Considering Pinkett Smith’s openness about her alopecia, the cause of her hair loss and shaved head, Rock’s ad-libbed joke is widely considered to be offensive, and Smith’s reaction was a valid defense of his wife.

On the other hand, maybe the joke hit a little too close to home for other reasons. People have been obsessed with the Smiths and their ambiguously-open marriage for years, so Smith’s impassioned response is particularly interesting to those who keep up with celebrity drama.  It should be noted that the joke came after a recent rise in discussions on social media about Pinkett Smith’s “poor treatment” of her husband due to her alleged relationships outside of their marriage. 

Either way, it, and the Oscars in general, shouldn’t really matter that much to us.

Social media has its annual spikes of celebrity obsession: the Met Gala, the Oscars, the Grammys. Our year is routinely interrupted by the latest celebrity event, during which we drop every other issue “du jour” in favor of tearing apart outfits, nominations and speeches. 

Every week, it feels like another celebrity couple’s personal issues take the internet by storm. There’s something to be said about how these events are put on by the inner circle, for the inner circle, and yet we keep looking in, like this should interest us at all. Caligula himself could never have imagined the low-quality circuses we choose to focus on.

It’s not like we’re tuning into these events for their actual merits. The Grammys are allegedly rigged. The Oscar nominations and winners are so predictable that the term “Oscar Bait” commonly refers to tragic films addressing social and historical issues, was parodied by Seth Meyers in 2017 and still hasn’t fallen out of style. While there’s no “winner” at the Met Gala — other than perhaps the Costume Institute itself, as the gala is the source of the majority of its funding — it’s mainly a way for designers to gain publicity by dressing the celebrities whose tickets they pay for. Sure, the outfits are pretty to look at (and absolutely tear apart on Twitter), but the focus of the event is still largely about the elite networking and looking good for the cameras.

The question is, why do we care? Few charitable events get the attention the Met Gala does. The Hugo Awards, a series of literary prizes, get little attention outside of writer’s circles. Do we watch random shoppers in Target duke it out over their impending divorces, or do we reserve this honor only for the richest and most famous? Sure, we all mock the tone-deaf lipservice the attendees pay to the latest social issue at the Academy Awards, but that at least is an attempt to focus on something that matters more than who looks good and what inanities of their personal lives are going to be on display.

It’s time to stop caring so much about Oscars drama. The bread has gone stale, and the circuses are closed. Oscars drama is the most superficial of superficial entertainment: It’s not impactful, it’s not meaningful and it’ll be irrelevant by the time this is printed. 

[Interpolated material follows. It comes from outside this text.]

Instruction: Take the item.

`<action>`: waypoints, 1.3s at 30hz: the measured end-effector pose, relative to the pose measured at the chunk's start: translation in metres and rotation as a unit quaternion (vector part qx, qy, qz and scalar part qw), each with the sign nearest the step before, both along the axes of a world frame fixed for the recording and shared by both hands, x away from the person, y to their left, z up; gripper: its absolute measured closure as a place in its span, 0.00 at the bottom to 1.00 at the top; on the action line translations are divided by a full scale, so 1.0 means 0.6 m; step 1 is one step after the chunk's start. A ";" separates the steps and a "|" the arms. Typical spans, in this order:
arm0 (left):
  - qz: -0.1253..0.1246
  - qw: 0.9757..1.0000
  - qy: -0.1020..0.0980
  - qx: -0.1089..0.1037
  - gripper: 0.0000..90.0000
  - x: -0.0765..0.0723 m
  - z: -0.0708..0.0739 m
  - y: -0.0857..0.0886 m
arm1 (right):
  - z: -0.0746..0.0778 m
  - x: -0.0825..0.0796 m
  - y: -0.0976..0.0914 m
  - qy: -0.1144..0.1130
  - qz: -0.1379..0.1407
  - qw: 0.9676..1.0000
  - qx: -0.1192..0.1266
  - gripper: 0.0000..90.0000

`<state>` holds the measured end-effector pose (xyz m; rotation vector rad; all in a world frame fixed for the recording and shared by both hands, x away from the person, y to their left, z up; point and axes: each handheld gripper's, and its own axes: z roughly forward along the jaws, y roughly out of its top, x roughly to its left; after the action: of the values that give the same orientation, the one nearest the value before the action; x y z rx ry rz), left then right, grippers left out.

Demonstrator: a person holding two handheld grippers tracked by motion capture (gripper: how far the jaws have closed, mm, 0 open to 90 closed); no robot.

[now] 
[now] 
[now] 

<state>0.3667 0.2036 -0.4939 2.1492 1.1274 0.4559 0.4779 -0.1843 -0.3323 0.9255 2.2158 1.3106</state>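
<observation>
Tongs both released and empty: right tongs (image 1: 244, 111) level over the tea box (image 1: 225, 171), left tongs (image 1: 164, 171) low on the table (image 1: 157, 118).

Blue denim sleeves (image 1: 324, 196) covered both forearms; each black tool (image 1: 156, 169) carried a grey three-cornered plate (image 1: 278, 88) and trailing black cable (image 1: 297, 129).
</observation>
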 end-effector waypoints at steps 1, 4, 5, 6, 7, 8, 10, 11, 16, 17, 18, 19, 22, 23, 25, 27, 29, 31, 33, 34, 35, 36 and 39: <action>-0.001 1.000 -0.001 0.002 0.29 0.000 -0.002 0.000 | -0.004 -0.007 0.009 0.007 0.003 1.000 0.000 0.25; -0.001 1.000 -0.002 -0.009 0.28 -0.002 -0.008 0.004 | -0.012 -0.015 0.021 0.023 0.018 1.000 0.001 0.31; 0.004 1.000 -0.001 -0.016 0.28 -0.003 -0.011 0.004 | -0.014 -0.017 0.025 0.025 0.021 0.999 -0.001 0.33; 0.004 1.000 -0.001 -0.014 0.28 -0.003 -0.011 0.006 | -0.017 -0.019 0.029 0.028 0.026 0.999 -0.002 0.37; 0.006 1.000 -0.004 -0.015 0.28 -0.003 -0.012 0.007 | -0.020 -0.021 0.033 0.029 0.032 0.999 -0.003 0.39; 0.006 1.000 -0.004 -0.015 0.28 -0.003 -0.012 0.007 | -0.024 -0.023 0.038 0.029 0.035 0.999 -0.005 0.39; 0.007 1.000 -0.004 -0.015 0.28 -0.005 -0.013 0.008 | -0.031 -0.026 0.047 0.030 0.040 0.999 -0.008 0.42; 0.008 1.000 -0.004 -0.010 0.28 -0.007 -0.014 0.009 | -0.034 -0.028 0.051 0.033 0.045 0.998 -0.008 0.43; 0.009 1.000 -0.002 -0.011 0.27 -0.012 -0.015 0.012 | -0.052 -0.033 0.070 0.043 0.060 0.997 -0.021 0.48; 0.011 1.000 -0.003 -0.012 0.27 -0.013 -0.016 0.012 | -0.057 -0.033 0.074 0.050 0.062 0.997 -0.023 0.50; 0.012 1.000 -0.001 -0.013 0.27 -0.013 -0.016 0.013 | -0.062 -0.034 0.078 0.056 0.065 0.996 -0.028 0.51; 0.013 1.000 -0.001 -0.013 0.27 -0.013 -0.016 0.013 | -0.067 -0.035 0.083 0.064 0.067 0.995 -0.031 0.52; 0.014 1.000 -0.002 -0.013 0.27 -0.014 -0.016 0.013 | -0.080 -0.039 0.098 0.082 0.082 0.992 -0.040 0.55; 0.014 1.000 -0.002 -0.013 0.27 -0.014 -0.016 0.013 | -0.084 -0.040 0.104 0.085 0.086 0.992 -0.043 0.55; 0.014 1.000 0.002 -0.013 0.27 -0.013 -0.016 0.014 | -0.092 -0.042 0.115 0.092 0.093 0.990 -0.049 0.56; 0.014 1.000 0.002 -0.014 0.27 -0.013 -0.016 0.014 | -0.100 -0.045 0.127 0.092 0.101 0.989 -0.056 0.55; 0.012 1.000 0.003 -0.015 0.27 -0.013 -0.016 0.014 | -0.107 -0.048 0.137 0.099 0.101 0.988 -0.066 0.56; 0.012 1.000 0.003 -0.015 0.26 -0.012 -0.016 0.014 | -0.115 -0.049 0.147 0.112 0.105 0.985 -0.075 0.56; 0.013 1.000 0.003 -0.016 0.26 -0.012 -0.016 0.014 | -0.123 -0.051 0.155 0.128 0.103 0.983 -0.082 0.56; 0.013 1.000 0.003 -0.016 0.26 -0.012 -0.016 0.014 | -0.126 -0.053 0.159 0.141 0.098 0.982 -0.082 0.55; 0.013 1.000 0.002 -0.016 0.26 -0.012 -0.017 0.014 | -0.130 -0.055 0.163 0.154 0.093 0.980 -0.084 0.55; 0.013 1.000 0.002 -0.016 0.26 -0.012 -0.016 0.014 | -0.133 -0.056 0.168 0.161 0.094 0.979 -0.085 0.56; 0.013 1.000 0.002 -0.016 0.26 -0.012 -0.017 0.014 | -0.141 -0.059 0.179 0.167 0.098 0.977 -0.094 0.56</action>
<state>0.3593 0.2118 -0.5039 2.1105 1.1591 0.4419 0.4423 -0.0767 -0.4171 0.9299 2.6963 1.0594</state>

Maybe we only continue to care due to the same instinct that inspires our consumption of cringe compilations and college Barstool accounts. It could be that, in the past, we would have all been medieval peasants gleefully watching our feudal lords sic their hunting dogs on each other. After all, life can be thankless in many ways, and engaging in celebrity worship is a form of escapism like any other.